— What to produce —
Wherever "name" occurs in the entries, copy the line that holds it.

Collection entries
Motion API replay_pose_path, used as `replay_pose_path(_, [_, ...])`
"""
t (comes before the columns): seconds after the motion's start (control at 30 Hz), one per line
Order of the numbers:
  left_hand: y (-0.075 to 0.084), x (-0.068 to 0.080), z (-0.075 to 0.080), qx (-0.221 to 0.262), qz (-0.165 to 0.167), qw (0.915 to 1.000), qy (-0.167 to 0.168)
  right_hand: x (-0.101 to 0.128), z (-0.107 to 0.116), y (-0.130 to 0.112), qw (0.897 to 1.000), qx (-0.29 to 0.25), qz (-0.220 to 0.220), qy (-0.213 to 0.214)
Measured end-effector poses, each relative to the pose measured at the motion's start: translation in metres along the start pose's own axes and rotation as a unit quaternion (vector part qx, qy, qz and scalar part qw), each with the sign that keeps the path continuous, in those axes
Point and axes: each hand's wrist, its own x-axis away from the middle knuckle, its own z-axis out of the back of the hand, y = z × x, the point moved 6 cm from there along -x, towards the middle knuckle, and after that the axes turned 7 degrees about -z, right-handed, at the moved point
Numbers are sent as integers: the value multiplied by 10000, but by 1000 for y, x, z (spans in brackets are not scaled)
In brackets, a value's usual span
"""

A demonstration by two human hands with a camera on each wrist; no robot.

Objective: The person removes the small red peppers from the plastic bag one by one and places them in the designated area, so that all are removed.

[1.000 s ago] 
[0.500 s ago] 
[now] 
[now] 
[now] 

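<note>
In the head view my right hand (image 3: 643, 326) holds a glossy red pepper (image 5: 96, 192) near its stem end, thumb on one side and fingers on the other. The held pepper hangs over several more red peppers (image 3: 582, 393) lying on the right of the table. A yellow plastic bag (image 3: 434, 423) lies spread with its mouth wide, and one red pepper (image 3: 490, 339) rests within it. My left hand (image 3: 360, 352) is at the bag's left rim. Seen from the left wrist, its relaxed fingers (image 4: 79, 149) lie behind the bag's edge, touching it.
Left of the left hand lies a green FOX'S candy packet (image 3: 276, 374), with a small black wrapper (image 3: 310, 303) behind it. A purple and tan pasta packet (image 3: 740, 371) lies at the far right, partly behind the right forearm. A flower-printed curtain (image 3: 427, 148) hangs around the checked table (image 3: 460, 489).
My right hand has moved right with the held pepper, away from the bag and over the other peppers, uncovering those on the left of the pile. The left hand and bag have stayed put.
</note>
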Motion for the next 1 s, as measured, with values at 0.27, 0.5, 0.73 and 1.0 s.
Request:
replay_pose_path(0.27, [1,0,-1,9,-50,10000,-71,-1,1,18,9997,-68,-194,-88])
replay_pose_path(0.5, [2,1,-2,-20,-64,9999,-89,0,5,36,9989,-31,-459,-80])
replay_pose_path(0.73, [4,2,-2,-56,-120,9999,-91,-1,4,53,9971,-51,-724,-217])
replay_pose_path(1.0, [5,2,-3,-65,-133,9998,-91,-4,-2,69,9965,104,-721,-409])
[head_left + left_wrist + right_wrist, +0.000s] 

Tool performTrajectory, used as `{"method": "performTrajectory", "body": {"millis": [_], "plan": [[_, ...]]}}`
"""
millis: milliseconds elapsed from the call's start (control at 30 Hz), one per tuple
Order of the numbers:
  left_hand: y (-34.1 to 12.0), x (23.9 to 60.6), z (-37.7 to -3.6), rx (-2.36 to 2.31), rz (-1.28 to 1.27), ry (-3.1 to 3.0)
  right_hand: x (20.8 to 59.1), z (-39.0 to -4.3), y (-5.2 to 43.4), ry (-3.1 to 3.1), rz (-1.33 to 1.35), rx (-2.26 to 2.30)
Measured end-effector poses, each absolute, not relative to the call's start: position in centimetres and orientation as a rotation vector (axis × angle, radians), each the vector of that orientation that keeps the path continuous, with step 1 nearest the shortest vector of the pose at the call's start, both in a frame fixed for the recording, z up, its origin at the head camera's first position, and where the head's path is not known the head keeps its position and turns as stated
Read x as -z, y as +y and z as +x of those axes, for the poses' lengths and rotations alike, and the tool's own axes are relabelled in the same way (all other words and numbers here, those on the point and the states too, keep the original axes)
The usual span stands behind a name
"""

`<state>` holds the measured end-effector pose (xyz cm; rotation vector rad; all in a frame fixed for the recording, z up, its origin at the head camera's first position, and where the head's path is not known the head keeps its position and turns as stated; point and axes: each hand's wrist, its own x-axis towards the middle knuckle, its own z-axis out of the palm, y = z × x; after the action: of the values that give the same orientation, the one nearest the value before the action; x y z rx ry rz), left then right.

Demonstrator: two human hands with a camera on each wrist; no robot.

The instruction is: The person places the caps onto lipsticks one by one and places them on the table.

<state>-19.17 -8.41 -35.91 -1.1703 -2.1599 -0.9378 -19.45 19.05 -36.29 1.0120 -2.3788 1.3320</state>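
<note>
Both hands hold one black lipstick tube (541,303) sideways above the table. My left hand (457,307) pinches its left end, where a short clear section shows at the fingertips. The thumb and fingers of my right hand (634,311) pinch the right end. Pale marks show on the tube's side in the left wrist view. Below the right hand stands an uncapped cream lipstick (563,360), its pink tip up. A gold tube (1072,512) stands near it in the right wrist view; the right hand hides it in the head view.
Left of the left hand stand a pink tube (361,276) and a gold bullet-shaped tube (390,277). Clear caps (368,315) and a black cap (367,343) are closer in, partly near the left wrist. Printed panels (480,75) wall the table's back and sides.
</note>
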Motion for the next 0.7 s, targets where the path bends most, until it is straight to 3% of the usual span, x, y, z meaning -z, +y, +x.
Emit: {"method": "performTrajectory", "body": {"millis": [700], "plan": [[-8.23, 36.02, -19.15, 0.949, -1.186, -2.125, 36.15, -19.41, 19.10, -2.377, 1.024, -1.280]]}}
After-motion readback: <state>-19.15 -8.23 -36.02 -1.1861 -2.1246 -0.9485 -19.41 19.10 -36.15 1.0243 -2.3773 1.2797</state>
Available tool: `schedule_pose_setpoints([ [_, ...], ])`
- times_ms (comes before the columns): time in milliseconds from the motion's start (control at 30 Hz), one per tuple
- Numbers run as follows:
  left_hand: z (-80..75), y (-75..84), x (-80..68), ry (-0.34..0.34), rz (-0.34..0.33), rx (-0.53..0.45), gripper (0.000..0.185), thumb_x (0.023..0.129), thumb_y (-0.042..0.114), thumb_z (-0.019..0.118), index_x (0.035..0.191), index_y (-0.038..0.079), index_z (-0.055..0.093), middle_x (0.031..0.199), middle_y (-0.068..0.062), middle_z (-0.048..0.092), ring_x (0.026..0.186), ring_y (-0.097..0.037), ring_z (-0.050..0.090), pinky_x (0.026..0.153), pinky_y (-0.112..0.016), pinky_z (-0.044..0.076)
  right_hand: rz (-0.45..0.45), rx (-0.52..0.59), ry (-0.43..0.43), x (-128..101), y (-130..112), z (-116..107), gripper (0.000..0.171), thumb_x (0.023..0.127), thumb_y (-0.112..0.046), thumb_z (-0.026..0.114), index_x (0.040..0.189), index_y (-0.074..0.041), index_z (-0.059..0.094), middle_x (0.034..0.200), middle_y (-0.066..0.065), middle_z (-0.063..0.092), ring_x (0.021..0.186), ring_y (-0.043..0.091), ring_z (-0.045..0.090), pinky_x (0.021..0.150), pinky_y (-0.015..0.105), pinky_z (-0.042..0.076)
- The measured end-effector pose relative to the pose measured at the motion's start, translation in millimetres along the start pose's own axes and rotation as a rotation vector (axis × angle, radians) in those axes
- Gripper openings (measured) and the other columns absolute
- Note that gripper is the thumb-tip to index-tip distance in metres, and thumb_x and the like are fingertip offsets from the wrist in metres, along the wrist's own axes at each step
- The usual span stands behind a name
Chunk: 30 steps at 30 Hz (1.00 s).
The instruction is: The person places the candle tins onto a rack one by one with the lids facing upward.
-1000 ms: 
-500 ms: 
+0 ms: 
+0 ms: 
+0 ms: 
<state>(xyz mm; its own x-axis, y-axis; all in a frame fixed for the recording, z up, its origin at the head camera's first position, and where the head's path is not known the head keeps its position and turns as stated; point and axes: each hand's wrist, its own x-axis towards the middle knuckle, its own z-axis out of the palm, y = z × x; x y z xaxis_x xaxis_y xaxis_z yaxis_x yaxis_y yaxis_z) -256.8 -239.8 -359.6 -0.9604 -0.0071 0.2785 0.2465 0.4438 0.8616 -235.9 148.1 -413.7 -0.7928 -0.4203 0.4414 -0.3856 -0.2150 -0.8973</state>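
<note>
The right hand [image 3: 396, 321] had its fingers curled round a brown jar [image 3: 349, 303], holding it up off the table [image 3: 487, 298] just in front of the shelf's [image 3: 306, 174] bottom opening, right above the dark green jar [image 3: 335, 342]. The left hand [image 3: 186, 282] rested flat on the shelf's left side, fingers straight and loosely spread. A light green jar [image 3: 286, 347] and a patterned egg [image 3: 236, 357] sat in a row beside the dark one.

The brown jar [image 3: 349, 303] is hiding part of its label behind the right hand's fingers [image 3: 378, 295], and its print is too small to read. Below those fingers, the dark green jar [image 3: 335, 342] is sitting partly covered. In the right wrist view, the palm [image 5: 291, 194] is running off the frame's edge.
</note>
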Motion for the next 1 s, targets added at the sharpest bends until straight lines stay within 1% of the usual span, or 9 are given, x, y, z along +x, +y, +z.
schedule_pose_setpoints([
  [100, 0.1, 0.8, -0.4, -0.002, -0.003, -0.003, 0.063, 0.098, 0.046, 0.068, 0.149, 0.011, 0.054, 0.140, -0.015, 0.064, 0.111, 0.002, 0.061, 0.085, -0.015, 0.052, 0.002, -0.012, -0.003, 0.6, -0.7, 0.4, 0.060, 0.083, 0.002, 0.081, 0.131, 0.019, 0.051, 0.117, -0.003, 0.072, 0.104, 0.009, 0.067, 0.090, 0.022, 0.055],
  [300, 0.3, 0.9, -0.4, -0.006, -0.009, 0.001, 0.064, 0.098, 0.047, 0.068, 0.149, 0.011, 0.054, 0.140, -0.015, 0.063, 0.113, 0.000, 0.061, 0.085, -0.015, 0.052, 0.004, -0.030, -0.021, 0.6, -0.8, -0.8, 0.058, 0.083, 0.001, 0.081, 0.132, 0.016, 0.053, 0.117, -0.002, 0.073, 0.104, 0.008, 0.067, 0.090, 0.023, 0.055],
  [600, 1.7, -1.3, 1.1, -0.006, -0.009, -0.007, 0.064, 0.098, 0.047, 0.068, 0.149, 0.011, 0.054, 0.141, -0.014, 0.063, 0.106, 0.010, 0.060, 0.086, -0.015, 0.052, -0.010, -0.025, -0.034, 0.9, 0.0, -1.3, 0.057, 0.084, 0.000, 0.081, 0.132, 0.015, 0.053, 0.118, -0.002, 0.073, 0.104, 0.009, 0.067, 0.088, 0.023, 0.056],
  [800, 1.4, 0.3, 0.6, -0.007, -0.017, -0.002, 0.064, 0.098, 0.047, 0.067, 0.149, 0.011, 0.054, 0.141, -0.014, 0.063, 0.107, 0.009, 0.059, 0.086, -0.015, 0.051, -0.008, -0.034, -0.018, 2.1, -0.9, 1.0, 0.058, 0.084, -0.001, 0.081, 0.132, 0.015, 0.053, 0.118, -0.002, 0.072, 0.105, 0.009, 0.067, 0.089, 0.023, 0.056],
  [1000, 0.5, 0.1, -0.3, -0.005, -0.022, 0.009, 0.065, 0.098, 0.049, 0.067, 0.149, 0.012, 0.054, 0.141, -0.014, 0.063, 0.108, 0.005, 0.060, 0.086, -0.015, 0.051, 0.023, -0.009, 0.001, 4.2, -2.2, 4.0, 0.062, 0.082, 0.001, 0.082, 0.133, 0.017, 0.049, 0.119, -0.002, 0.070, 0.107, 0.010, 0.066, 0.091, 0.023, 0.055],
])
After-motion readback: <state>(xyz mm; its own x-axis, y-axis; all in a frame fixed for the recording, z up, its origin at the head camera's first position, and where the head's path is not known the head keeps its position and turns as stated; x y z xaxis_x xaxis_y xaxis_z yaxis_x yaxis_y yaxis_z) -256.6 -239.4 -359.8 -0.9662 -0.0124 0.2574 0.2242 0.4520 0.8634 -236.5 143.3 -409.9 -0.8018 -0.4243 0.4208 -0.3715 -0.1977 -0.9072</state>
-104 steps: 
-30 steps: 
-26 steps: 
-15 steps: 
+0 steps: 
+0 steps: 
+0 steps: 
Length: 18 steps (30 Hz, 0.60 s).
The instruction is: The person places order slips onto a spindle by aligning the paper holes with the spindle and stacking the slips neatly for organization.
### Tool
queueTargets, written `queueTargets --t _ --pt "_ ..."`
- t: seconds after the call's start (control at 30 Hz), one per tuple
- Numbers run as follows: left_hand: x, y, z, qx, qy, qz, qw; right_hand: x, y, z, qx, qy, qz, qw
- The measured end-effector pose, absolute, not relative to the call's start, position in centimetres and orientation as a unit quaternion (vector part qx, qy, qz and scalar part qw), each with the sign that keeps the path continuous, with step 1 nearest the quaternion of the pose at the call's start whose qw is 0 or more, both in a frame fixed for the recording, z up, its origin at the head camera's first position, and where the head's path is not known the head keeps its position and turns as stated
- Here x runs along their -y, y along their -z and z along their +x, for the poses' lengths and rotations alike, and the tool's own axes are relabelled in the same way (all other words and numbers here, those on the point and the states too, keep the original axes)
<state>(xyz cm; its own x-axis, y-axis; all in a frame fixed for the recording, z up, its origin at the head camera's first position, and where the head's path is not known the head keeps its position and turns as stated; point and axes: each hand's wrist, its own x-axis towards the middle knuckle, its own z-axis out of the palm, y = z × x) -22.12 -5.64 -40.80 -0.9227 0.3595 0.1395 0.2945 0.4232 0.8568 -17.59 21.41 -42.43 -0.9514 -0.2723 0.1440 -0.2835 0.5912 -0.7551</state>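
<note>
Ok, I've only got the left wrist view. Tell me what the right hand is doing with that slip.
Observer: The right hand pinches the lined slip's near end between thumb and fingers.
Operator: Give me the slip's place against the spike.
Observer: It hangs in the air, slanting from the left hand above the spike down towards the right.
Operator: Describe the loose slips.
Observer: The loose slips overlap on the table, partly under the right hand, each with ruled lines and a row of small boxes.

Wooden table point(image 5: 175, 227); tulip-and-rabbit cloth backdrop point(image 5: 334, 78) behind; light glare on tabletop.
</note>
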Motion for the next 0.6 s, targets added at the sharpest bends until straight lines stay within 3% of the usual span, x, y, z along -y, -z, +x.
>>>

— Solution to the exercise —
The usual span stands behind a name
- The usual span stands behind a name

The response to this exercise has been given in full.